Uncertainty analysis of Supervised ML predictions applied to lithology classification in Geosteering (Alina Shashel, University of Stavanger)

Presenter

Alina Shashel from University of Stavanger

Co-authors

Dan Sui and Jie Cao (UiS)

Abstract

Geosteering demands a thorough survey of the lithological properties of the surrounding geological strata. Drill bit and drill string performances are the earliest signals to determine formations’ characteristics. Implementing automated lithology identification using machine learning (ML) would enhance the quality of the geosteering operation due to its powerful data analysis competency via learning from data, identifying data patterns, and making logical decisions in an automatic manner. This paper investigated the extent to which various supervised ML classification algorithms can be utilized to recognize the lithological features of drilled formations.

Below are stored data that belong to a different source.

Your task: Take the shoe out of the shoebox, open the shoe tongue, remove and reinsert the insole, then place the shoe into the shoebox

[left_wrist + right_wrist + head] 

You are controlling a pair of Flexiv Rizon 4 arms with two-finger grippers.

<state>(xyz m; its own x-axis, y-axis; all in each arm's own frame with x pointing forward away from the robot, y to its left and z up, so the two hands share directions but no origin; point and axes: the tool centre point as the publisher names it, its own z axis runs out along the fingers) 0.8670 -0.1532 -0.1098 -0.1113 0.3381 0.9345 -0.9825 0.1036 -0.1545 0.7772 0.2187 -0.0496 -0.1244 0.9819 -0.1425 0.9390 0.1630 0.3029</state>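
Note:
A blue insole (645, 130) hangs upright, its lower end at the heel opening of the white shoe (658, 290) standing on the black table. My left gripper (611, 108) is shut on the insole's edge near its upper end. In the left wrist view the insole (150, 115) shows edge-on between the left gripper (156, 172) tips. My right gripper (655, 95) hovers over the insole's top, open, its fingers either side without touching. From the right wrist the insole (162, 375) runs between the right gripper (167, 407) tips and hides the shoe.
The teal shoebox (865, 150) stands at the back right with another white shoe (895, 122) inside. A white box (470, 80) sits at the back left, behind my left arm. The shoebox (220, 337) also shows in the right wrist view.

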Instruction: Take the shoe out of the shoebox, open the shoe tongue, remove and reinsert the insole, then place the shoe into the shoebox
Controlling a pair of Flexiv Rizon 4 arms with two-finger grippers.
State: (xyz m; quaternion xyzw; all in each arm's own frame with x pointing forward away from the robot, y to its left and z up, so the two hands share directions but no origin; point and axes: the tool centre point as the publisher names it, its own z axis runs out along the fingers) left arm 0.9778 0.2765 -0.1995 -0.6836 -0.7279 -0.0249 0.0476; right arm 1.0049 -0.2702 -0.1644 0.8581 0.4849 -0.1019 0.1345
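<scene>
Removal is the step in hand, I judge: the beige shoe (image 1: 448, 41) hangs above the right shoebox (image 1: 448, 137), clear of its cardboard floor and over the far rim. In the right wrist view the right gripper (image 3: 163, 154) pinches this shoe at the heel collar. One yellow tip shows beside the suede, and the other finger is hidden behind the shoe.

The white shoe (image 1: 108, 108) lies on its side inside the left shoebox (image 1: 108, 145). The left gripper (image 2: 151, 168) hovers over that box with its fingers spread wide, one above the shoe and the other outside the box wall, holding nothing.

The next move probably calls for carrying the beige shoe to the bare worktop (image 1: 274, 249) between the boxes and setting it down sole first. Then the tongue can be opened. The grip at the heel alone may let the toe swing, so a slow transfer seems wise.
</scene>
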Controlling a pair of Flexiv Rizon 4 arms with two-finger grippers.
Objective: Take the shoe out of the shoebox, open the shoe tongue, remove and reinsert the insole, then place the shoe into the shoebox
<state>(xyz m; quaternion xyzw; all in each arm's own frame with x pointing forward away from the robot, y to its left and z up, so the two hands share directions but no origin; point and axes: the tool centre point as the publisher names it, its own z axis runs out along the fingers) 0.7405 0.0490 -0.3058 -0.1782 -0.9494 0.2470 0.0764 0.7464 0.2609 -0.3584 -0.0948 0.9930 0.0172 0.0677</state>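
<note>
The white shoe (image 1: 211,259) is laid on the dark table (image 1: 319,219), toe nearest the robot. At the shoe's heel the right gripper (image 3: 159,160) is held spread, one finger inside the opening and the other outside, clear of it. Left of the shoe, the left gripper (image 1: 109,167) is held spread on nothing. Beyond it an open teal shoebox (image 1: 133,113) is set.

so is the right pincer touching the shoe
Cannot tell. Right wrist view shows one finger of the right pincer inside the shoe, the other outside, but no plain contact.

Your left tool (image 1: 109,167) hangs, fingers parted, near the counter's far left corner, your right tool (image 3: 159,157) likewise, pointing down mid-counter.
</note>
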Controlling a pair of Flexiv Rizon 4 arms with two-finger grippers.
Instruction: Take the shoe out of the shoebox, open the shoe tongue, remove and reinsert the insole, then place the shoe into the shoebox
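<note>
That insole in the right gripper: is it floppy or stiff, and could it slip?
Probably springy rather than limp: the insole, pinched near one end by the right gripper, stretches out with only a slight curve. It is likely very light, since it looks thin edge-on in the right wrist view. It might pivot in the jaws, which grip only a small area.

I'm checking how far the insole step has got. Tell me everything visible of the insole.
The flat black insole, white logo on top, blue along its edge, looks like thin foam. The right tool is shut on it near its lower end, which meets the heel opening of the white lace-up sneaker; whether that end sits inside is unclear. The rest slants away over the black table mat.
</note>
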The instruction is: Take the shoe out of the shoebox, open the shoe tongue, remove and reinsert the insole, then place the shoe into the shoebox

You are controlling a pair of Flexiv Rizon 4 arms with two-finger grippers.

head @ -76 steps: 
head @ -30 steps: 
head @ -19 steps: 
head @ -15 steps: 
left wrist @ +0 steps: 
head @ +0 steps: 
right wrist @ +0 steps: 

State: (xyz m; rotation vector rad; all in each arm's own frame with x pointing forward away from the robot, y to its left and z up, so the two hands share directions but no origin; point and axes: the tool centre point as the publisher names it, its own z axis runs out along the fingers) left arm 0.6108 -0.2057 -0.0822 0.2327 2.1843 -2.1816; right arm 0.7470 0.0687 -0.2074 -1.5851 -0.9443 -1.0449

Supervised ML models were trained using preprocessed real-time drilling data from the Volve field located in the central part of the North Sea. The data included nine wells with a total of about 200K tagged observations and the accompanying measured parameters at various depths within the wells. The ML algorithms were tested on the selected unseen dataset representing a new well with a minority of samples presented in the dataset.

When testing a model on the seen dataset, there is most likely an evident risk that the trained model would not perform satisfactorily on new wells. The progress in ML algorithms application provides an incentive for more study on model trustworthiness, model vulnerability and model robustness. Moreover, most ML algorithms are thought of as “black box” models, meaning that the process by which variables are integrated to form predictions cannot be seen or transparently understood. Hence, it is required to quantify the uncertainties in models’ performance and analyze the inputs severity to outputs to apply ML to real-life classification problems successfully.

Within the scope of this research, feature sensitivity, uncertainty analysis and vulnerability analysis, as well as dataset selection and measurement, were applied to investigate the reliability of ML models. A novel Black Box Metamodel approach and Bayesian Neural Networks (BNN) were employed to compute aleatoric (data) uncertainties and epistemic (model) uncertainties.

With respect to lithology classification tasks, it is more crucial to estimate the probability that an observation belongs to a specific class. Consequently, the Probability Calibration techniques were used in modeling to improve the quality of the quantified uncertainties.

The paper has proven the efficiency of ML applications in lithology classification that will benefit the geosteering and drilling operations. Since the research questions the trust in ML models and reveals the hidden algorithms’ drawbacks, it can contribute to further development of data-driven applications in the Oil and Gas industry.

Biography

Alina obtained a bachelor’s degree in oil and gas engineering from Gubkin University, Russia. In June 2022, she graduated from the University of Stavanger in June 2022 with a master’s degree in petroleum engineering. At the moment, she works as a reservoir engineer at Equinor Research Center in Trondheim.

During the master’s studies, Alina mainly focused on the applications of artificial intelligence techniques and uncertainty analysis in the oil and gas industry.

The paper Alina is willing to present is based on her master thesis research.